╭─ INPUT DATA

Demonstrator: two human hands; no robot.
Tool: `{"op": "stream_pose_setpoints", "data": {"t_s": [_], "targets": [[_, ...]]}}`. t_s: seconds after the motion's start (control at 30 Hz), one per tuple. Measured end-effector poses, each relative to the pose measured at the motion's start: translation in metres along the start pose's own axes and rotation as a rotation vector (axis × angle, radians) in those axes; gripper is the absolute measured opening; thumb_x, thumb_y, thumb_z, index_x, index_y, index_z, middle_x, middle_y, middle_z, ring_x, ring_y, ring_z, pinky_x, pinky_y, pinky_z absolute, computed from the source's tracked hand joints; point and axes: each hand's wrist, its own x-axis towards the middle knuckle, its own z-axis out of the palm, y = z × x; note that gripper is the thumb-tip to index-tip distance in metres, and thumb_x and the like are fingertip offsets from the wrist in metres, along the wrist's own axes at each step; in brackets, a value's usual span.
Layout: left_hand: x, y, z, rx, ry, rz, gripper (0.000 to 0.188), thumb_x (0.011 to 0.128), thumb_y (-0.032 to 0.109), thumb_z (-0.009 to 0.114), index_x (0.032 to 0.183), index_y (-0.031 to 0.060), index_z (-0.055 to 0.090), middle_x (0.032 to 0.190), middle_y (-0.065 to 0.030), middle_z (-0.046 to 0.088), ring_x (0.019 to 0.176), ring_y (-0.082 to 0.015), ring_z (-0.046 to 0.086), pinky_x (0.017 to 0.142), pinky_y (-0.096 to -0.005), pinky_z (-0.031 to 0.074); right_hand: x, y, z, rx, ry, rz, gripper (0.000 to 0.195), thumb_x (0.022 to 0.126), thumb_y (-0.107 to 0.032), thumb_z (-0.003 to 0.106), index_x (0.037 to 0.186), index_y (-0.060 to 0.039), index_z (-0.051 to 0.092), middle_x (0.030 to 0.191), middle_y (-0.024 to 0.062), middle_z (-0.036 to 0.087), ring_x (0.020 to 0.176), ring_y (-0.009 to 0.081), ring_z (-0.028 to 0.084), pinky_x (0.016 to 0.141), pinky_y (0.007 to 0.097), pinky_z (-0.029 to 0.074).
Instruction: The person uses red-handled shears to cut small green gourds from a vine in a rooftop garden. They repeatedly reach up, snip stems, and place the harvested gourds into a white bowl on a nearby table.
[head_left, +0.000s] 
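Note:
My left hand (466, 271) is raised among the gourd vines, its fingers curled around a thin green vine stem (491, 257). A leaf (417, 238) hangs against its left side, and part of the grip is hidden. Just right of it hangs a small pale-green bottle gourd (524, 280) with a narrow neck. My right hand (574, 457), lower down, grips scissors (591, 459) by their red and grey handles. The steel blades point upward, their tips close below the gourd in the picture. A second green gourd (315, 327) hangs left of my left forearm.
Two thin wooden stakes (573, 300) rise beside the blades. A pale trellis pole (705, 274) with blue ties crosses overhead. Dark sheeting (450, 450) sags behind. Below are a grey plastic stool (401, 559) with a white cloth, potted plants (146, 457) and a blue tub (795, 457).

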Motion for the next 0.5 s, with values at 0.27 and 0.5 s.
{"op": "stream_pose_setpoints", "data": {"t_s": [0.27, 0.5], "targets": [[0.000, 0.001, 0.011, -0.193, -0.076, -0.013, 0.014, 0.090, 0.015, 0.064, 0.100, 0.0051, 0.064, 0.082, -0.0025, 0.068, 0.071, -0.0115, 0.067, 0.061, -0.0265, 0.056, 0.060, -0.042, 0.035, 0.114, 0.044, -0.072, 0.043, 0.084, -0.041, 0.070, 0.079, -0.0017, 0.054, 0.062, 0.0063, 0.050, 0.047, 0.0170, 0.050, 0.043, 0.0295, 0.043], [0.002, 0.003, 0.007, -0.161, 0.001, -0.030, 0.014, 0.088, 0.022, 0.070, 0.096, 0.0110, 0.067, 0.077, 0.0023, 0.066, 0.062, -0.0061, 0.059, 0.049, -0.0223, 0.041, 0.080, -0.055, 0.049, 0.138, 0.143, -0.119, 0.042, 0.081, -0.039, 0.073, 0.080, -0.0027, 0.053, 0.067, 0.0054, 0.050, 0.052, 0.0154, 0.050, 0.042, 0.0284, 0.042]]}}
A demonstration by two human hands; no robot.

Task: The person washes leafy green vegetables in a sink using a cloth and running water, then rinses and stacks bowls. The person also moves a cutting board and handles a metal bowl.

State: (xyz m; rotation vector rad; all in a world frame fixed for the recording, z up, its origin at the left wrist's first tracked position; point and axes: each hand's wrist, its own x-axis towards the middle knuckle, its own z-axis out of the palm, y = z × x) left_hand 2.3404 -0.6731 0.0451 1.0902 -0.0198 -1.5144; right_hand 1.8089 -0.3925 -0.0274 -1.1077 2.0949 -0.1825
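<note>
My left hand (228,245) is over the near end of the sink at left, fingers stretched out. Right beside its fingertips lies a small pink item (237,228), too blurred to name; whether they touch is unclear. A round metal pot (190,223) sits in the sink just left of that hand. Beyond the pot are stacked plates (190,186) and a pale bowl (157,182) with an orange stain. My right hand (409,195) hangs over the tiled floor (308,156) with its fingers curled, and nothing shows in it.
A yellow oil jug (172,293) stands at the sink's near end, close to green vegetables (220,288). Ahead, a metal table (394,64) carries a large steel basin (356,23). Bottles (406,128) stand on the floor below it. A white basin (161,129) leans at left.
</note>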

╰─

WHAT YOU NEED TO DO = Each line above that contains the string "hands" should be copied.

RESULT OF THE TASK =
Demonstrator: two human hands; no robot.
A demonstration by two human hands; no robot.

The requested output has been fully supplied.